El tercer trimestre de 2025 destaca un panorama de costos con una evolución moderada para las cadenas de suministro de alimentos y bebidas y del comercio minorista moderno. Según datos de Istat, los precios al productor de los servicios B2B aumentaron un 0,4 % intertrimestral y un 2,0 % interanual, lo que confirma un ritmo más lento en comparación con el trimestre anterior. Esta tendencia afecta directamente a las industrias alimentarias, las empresas de logística de productos frescos, los minoristas y los operadores de venta fuera del hogar, que están cada vez más expuestos a la volatilidad de los servicios de la cadena de suministro.
La logística sigue siendo un factor crítico: los servicios de transporte y almacenamiento disminuyeron un 0,3 % intertrimestral, impulsados por descensos en otras actividades de apoyo al transporte (-2,7 %) y servicios postales y de mensajería (-0,6 %). Esto es una señal positiva para las empresas de bienes de consumo que se enfrentan a un entorno de demanda estable, pero se acompaña de volatilidad en el transporte aéreo (+5,0 %), un componente que se utiliza a menudo para la importación de materias primas estratégicas y para la venta minorista premium.
Al mismo tiempo, los servicios profesionales, científicos y técnicos crecieron un 0,4% intertrimestral y un 3,4% interanual, manteniendo una presión significativa sobre los costos de consultoría, certificación, I+D y regulatorios, áreas cruciales para las marcas de alimentos involucradas en reformulaciones, declaraciones nutricionales y estrategias ESG.

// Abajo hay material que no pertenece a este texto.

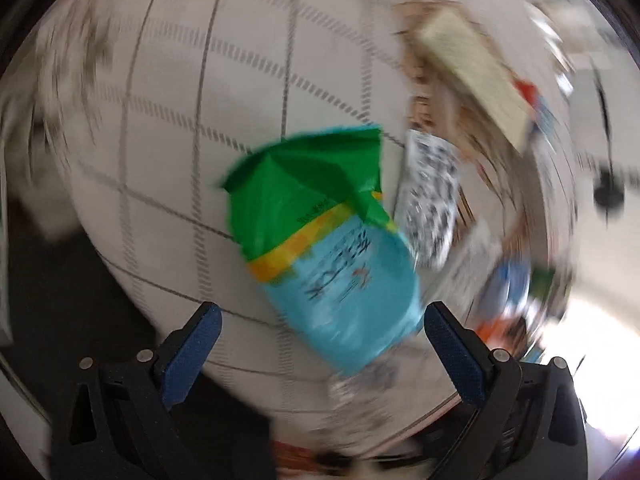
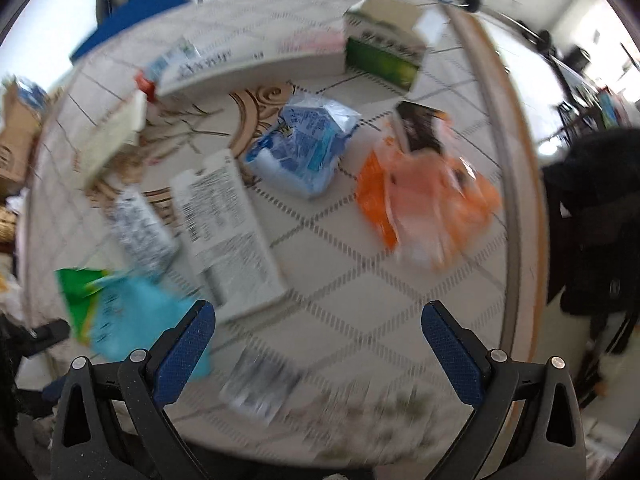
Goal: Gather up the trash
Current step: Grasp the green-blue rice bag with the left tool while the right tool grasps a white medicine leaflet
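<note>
Trash lies scattered over a round table (image 2: 360, 280) covered in a pale cloth with a diamond grid; both views are blurred by motion. In the left wrist view, a crumpled green and light-blue wrapper (image 1: 324, 236) sits at the centre of the frame, just ahead of our left gripper (image 1: 322, 316), whose blue-padded jaws stand wide apart with nothing between them; we judge the spread jaws are lined up to take this wrapper next. To its right lies a black-and-white printed packet (image 1: 430, 196), and in the upper right a cream-coloured box (image 1: 476, 76). In the right wrist view, our right gripper (image 2: 318, 320) is likewise spread wide and empty, hovering above bare cloth at the bottom of the frame. Ahead of it, at centre, rests a blue and white plastic bag (image 2: 304, 148); to the right, an orange and white bag (image 2: 424, 200) with a dark packet (image 2: 418, 128) at its upper edge. A flattened white carton (image 2: 228, 232) lies left of centre, the green and blue wrapper shows at lower left, and a green box (image 2: 384, 48) stands in the upper part of the frame. We see no bin or collecting bag in either view, so nothing looks gathered yet.
</note>
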`<control>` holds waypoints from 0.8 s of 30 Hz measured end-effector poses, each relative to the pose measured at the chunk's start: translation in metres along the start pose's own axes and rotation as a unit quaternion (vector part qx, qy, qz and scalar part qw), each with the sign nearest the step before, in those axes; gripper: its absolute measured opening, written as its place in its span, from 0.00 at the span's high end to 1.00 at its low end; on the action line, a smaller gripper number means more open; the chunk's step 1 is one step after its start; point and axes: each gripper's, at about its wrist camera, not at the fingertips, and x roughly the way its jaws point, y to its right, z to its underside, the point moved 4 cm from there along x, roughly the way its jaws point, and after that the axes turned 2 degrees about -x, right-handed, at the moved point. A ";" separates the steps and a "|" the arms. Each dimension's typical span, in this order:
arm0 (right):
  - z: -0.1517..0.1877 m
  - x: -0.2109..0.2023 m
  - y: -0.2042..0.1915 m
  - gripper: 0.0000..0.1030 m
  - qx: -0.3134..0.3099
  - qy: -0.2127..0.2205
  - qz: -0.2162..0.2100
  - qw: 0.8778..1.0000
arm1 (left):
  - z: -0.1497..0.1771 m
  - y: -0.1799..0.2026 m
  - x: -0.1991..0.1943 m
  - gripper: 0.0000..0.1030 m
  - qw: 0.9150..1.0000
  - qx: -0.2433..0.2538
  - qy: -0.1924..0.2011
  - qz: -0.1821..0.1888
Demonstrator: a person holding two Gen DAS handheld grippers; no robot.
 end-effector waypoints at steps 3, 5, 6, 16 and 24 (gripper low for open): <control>-0.024 0.030 0.001 0.00 -0.021 -0.021 0.002 1.000 | 0.002 0.006 0.024 0.00 0.995 -0.102 -0.011 0.004; -0.031 0.041 0.001 0.00 -0.028 -0.030 -0.001 0.999 | 0.005 0.012 0.037 0.00 0.990 -0.140 -0.008 -0.010; -0.035 0.048 -0.001 0.00 -0.033 -0.037 -0.005 0.999 | 0.005 0.016 0.042 0.00 0.989 -0.146 -0.006 -0.023; -0.051 0.077 -0.044 0.00 -0.085 -0.060 -0.060 0.993 | 0.014 0.030 0.018 0.10 0.970 0.109 0.050 -0.213; -0.061 0.099 -0.092 0.02 -0.139 -0.057 -0.030 0.988 | 0.020 0.066 0.011 0.11 0.938 0.227 0.083 -0.250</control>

También se observaron aumentos similares (+0,4%) en alquileres, servicios empresariales y agencias de viajes, con una marcada desaceleración del crecimiento anual (+2,7% frente al +5,2% del trimestre anterior). Para minoristas y fabricantes, estos servicios se ven especialmente afectados por las promociones, las actividades en tienda, la estacionalidad y la gestión de picos de demanda.
En el sector industrial, octubre mostró señales mixtas: los precios de producción industrial cayeron un 0,2 % intermensual y se mantuvieron prácticamente estables en términos interanuales (+0,1 %). El componente energético explica gran parte de la tendencia: los precios de la electricidad y el gas volvieron a caer (-1,0 % interanual), lo que supuso un alivio parcial para los procesadores de alimentos, las plataformas de distribución y las empresas de refrigeración.

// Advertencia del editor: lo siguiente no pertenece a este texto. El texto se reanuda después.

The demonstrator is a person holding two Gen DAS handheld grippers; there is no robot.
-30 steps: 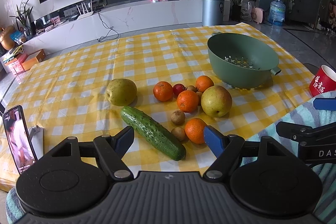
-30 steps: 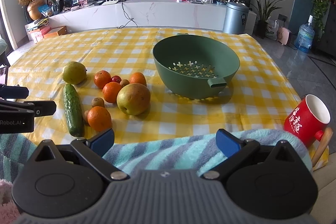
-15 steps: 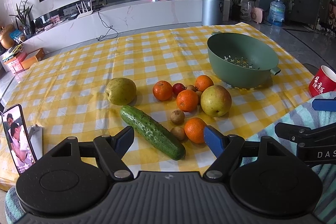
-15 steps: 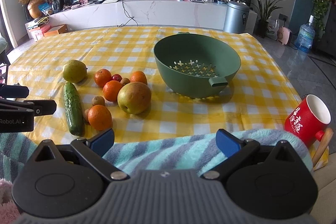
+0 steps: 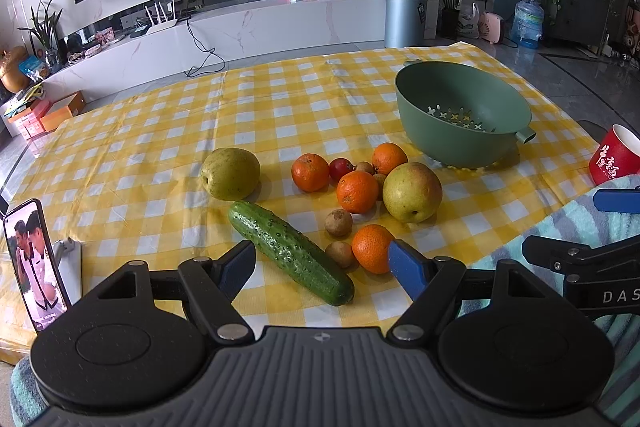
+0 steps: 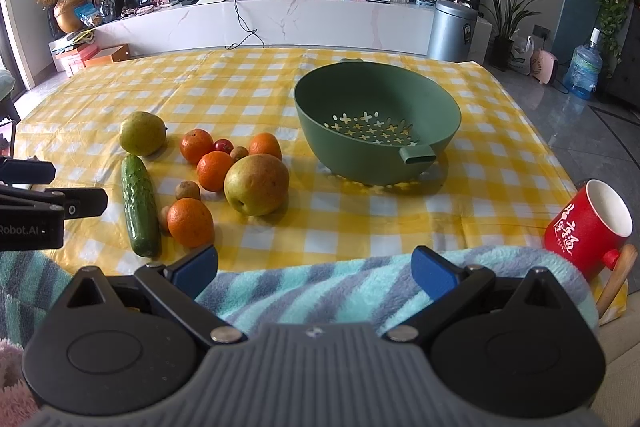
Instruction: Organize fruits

Sin embargo, los precios de los alimentos, bebidas y tabaco exportados a la eurozona se mantienen elevados (+4,2%), al igual que los costes de los productos metálicos semiacabados (+1,8% en el mercado interno), lo que repercute directamente en las líneas de producción, los envases, los equipos y las plantas. El transporte se está recuperando en los mercados exteriores (+5,0%), en particular para los vehículos y equipos utilizados en la cadena de suministro de productos frescos.
En la construcción, una infraestructura clave para la logística minorista a gran escala, los precios de los edificios y estructuras industriales registraron un ligero descenso mensual (-0,2%), pero se mantuvieron en alza según la tendencia (+1,6%), lo que confirma los continuos altos costos de los nuevos centros, almacenes, centros de distribución y formatos de tiendas de alta tecnología.
En general, los datos apuntan a un patrón de presiones selectivas: alivio en energía y logística, pero aumentos persistentes en servicios especializados y costos industriales estratégicos. Para alimentos y bebidas y comercio minorista, esta combinación indica un trimestre de transición en el que la gestión de márgenes dependerá de la eficiencia operativa, la negociación a lo largo de la cadena de suministro y el control de costos no directamente relacionados con la energía.